Would you mind restating all of the records word for word, skipping the pictures?

*** PROVIDED DATA Section Begins ***

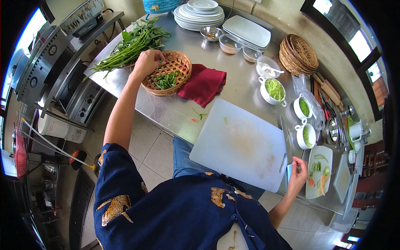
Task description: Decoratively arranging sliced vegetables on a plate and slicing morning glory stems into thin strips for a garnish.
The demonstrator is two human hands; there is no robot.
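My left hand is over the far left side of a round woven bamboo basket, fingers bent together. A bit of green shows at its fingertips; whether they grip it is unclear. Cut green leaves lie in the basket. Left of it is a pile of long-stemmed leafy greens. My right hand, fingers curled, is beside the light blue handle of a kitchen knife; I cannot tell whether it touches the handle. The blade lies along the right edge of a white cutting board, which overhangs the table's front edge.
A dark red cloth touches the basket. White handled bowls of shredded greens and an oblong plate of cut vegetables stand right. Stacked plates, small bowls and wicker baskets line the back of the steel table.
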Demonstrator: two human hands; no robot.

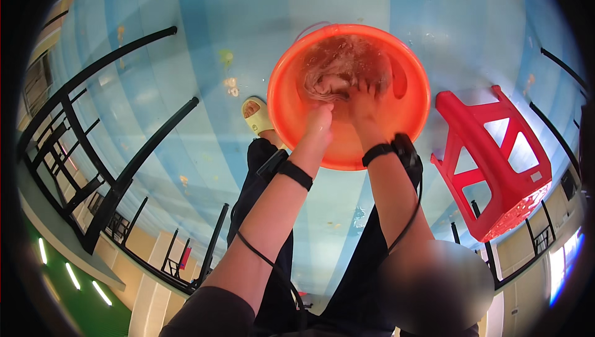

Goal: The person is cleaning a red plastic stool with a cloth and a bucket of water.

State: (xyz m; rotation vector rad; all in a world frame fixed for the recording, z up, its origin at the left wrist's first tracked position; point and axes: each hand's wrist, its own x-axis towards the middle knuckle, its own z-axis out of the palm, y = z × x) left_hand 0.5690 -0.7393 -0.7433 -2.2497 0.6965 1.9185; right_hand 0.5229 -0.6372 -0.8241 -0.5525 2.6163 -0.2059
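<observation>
A round orange plastic bucket (344, 158) stands on the floor in front of me, with water in it. Wet, bunched-up cloth (327, 84), greyish and partly under the water, lies against its far side. Inside the bucket, my left hand (320, 121) is at the near edge of the cloth with its thumb showing; its other fingers are hidden, so its grip is unclear. My right hand (364, 102) reaches down beside it, fingers spread in the water at the cloth's right edge. Both wrists wear black straps with small devices and cables.
A red plastic stool (499, 151) lies tipped on its side to the right. Black metal furniture legs (162, 137) stand at the left, others at the far right. The blue striped floor (223, 2) has wet spots. My foot in a yellow slipper (256, 116) is left of the bucket.
</observation>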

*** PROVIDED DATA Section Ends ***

**REPLY TO THE EXERCISE:**
Task description: Decoratively arranging sliced vegetables on a plate and slicing morning glory stems into thin strips for a garnish.
The demonstrator is two human hands; there is no robot.
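My left hand is over the far left side of a round woven bamboo basket, fingers bent together. A bit of green shows at its fingertips; whether they grip it is unclear. Cut green leaves lie in the basket. Left of it is a pile of long-stemmed leafy greens. My right hand, fingers curled, is beside the light blue handle of a kitchen knife; I cannot tell whether it touches the handle. The blade lies along the right edge of a white cutting board, which overhangs the table's front edge.
A dark red cloth touches the basket. White handled bowls of shredded greens and an oblong plate of cut vegetables stand right. Stacked plates, small bowls and wicker baskets line the back of the steel table.
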Demonstrator: two human hands; no robot.


Goal: The person is cleaning a red plastic stool with a cloth and a bucket of water.

State: (xyz m; rotation vector rad; all in a world frame fixed for the recording, z up, its origin at the left wrist's first tracked position; point and axes: each hand's wrist, its own x-axis towards the middle knuckle, its own z-axis out of the palm, y = z × x) left_hand 0.5690 -0.7393 -0.7433 -2.2497 0.6965 1.9185; right_hand 0.5229 -0.6372 -0.8241 -0.5525 2.6163 -0.2059
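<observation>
A round orange plastic bucket (344, 158) stands on the floor in front of me, with water in it. Wet, bunched-up cloth (327, 84), greyish and partly under the water, lies against its far side. Inside the bucket, my left hand (320, 121) is at the near edge of the cloth with its thumb showing; its other fingers are hidden, so its grip is unclear. My right hand (364, 102) reaches down beside it, fingers spread in the water at the cloth's right edge. Both wrists wear black straps with small devices and cables.
A red plastic stool (499, 151) lies tipped on its side to the right. Black metal furniture legs (162, 137) stand at the left, others at the far right. The blue striped floor (223, 2) has wet spots. My foot in a yellow slipper (256, 116) is left of the bucket.
</observation>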

This is the complete output for the exercise.